■ Task description: All records below must be retyped exactly.

■ Data provided:
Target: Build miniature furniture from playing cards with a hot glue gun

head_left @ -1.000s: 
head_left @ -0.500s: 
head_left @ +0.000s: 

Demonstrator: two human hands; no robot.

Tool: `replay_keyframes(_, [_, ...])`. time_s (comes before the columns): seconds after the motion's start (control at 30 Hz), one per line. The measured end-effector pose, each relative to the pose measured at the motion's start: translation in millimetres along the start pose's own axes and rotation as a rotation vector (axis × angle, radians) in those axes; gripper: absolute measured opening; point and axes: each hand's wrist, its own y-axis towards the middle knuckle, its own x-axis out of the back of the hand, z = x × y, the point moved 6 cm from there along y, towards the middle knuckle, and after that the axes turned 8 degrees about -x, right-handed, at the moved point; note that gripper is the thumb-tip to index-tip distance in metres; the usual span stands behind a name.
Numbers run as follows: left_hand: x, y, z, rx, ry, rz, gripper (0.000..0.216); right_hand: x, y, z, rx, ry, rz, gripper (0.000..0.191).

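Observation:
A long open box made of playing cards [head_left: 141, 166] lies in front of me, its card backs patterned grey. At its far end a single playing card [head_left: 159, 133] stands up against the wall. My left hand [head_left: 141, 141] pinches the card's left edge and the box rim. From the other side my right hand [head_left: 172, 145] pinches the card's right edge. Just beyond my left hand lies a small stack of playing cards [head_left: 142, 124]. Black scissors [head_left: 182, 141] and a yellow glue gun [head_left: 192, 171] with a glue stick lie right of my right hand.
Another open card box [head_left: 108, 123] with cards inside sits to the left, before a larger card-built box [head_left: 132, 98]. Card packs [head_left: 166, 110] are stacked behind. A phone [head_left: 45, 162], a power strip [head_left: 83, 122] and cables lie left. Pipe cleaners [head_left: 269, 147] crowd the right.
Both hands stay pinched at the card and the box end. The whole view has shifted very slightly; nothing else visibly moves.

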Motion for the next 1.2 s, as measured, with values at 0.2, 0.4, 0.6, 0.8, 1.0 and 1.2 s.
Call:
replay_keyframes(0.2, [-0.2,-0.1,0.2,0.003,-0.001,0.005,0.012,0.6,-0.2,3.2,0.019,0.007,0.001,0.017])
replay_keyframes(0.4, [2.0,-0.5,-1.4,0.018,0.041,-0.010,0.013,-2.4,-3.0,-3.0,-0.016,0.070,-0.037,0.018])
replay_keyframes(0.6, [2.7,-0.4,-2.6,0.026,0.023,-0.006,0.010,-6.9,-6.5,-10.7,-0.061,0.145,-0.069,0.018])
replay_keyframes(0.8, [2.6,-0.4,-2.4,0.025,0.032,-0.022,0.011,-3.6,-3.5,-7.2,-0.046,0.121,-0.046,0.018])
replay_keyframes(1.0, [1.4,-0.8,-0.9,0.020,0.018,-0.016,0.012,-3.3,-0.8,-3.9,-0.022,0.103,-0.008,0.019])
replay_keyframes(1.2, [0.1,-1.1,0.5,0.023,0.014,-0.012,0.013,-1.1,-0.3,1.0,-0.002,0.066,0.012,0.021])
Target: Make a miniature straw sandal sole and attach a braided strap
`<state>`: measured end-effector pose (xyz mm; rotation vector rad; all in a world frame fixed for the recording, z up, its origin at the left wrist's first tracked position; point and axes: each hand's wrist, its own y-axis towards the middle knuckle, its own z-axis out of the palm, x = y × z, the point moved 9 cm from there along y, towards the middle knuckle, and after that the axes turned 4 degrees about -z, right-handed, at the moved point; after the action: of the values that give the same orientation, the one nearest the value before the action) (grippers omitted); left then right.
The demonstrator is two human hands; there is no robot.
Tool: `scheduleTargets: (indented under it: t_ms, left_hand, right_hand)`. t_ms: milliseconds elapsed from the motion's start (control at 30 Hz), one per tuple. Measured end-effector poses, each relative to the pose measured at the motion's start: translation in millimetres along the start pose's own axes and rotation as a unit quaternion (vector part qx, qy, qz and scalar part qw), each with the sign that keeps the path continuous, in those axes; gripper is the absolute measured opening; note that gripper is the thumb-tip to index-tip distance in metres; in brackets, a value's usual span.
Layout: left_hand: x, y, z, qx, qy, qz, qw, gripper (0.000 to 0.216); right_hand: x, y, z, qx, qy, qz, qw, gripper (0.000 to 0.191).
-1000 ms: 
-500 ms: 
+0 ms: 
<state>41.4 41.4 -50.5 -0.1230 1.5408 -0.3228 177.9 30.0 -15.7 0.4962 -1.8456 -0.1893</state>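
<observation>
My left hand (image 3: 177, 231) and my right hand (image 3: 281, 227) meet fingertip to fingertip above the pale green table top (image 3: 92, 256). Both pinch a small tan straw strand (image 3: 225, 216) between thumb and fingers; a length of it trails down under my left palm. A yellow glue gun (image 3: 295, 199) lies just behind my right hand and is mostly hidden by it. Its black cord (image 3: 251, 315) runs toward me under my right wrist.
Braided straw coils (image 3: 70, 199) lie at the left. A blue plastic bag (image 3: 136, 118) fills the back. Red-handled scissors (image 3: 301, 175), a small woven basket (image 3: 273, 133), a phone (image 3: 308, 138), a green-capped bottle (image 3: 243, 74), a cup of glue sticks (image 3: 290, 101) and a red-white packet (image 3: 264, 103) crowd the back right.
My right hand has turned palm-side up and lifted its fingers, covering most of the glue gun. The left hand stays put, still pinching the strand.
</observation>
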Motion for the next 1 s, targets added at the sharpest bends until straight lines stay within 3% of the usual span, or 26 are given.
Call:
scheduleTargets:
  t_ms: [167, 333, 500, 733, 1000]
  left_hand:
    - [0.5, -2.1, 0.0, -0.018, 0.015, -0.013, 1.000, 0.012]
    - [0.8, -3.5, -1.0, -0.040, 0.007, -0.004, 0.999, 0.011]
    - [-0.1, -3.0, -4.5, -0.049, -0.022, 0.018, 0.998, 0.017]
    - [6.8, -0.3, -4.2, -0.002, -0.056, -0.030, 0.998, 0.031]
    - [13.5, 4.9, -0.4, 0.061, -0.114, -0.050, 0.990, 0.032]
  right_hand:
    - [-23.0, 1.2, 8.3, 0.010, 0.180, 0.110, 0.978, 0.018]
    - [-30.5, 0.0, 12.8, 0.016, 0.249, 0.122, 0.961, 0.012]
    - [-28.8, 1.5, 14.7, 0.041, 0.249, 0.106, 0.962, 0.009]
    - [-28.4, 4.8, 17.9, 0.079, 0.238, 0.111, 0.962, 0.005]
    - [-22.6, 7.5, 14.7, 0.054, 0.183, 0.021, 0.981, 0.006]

■ Result for this exercise:
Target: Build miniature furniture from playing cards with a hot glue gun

head_left @ -1.000s: 
head_left @ -0.500s: 
head_left @ +0.000s: 

Demonstrator: two human hands; no robot.

Tool: `replay_keyframes(_, [_, ...])`. time_s (comes before the columns): seconds after the motion's start (control at 30 Hz), one per line. The measured end-effector pose, each relative to the pose measured at the motion's start: translation in millimetres along the start pose's own axes and rotation as a rotation vector (axis × angle, radians) in those axes; gripper: absolute measured opening; point and axes: each hand's wrist, its own y-axis towards the middle knuckle, its own x-axis out of the back of the hand, z = x × y, the point moved 6 cm from there along y, towards the middle knuckle, and after that the axes turned 8 degrees about -x, right-handed, at the moved point; note that gripper is the thumb-tip to index-tip distance in metres; the usual span stands behind a name.
Numbers run as follows: left_hand: x, y, z, rx, ry, rz, gripper (0.000..0.216); right_hand: x, y, z, rx, ry, rz, gripper (0.000..0.191).

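Observation:
A long open box made of playing cards [head_left: 141, 166] lies in front of me, its card backs patterned grey. At its far end a single playing card [head_left: 159, 133] stands up against the wall. My left hand [head_left: 141, 141] pinches the card's left edge and the box rim. From the other side my right hand [head_left: 172, 145] pinches the card's right edge. Just beyond my left hand lies a small stack of playing cards [head_left: 142, 124]. Black scissors [head_left: 182, 141] and a yellow glue gun [head_left: 192, 171] with a glue stick lie right of my right hand.
Another open card box [head_left: 108, 123] with cards inside sits to the left, before a larger card-built box [head_left: 132, 98]. Card packs [head_left: 166, 110] are stacked behind. A phone [head_left: 45, 162], a power strip [head_left: 83, 122] and cables lie left. Pipe cleaners [head_left: 269, 147] crowd the right.
Both hands stay pinched at the card and the box end. The whole view has shifted very slightly; nothing else visibly moves.
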
Motion for the next 1.2 s, as measured, with values at 0.2, 0.4, 0.6, 0.8, 1.0 and 1.2 s.
Call:
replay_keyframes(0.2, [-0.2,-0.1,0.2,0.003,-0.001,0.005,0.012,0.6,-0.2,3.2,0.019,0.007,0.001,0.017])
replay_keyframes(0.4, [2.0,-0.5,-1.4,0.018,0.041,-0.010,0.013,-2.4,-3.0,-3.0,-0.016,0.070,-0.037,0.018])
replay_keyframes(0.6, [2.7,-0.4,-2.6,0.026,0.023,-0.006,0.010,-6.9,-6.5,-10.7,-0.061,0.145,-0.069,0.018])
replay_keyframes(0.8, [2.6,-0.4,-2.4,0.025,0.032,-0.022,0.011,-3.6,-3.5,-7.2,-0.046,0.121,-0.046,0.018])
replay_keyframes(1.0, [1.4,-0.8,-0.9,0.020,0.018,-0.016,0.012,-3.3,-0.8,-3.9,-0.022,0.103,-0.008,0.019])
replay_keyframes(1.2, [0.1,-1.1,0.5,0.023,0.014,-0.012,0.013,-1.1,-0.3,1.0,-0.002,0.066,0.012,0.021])
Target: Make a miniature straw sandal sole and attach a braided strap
`<state>`: measured end-effector pose (xyz mm; rotation vector rad; all in a world frame fixed for the recording, z up, its origin at the left wrist's first tracked position; point and axes: each hand's wrist, its own y-axis towards the middle knuckle, its own z-axis out of the palm, x = y × z, the point moved 9 cm from there along y, towards the middle knuckle, and after that the axes turned 4 degrees about -z, right-handed, at the moved point; after the action: of the values that give the same orientation, the one nearest the value before the action) (grippers omitted); left then right.
The demonstrator is two human hands; there is no robot.
Tool: `scheduleTargets: (indented under it: t_ms, left_hand, right_hand)`. t_ms: milliseconds elapsed from the motion's start (control at 30 Hz), one per tuple. Measured end-effector poses, each relative to the pose measured at the motion's start: translation in millimetres along the start pose's own axes and rotation as a unit quaternion (vector part qx, qy, qz and scalar part qw), each with the sign that keeps the path continuous, in those axes; gripper is the absolute measured opening; note that gripper is the thumb-tip to index-tip distance in metres; in brackets, a value's usual span.
Layout: left_hand: x, y, z, qx, qy, qz, qw, gripper (0.000 to 0.216); right_hand: x, y, z, qx, qy, qz, qw, gripper (0.000 to 0.191).
-1000 ms: 
-500 ms: 
+0 ms: 
<state>41.4 41.4 -50.5 -0.1230 1.5408 -0.3228 177.9 30.0 -15.7 0.4962 -1.8456 -0.1893</state>
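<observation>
My left hand (image 3: 177, 231) and my right hand (image 3: 281, 227) meet fingertip to fingertip above the pale green table top (image 3: 92, 256). Both pinch a small tan straw strand (image 3: 225, 216) between thumb and fingers; a length of it trails down under my left palm. A yellow glue gun (image 3: 295, 199) lies just behind my right hand and is mostly hidden by it. Its black cord (image 3: 251, 315) runs toward me under my right wrist.
Braided straw coils (image 3: 70, 199) lie at the left. A blue plastic bag (image 3: 136, 118) fills the back. Red-handled scissors (image 3: 301, 175), a small woven basket (image 3: 273, 133), a phone (image 3: 308, 138), a green-capped bottle (image 3: 243, 74), a cup of glue sticks (image 3: 290, 101) and a red-white packet (image 3: 264, 103) crowd the back right.
My right hand has turned palm-side up and lifted its fingers, covering most of the glue gun. The left hand stays put, still pinching the strand.
</observation>
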Motion for the next 1 s, targets added at the sharpest bends until straight lines stay within 3% of the usual span, or 26 are given.
Call:
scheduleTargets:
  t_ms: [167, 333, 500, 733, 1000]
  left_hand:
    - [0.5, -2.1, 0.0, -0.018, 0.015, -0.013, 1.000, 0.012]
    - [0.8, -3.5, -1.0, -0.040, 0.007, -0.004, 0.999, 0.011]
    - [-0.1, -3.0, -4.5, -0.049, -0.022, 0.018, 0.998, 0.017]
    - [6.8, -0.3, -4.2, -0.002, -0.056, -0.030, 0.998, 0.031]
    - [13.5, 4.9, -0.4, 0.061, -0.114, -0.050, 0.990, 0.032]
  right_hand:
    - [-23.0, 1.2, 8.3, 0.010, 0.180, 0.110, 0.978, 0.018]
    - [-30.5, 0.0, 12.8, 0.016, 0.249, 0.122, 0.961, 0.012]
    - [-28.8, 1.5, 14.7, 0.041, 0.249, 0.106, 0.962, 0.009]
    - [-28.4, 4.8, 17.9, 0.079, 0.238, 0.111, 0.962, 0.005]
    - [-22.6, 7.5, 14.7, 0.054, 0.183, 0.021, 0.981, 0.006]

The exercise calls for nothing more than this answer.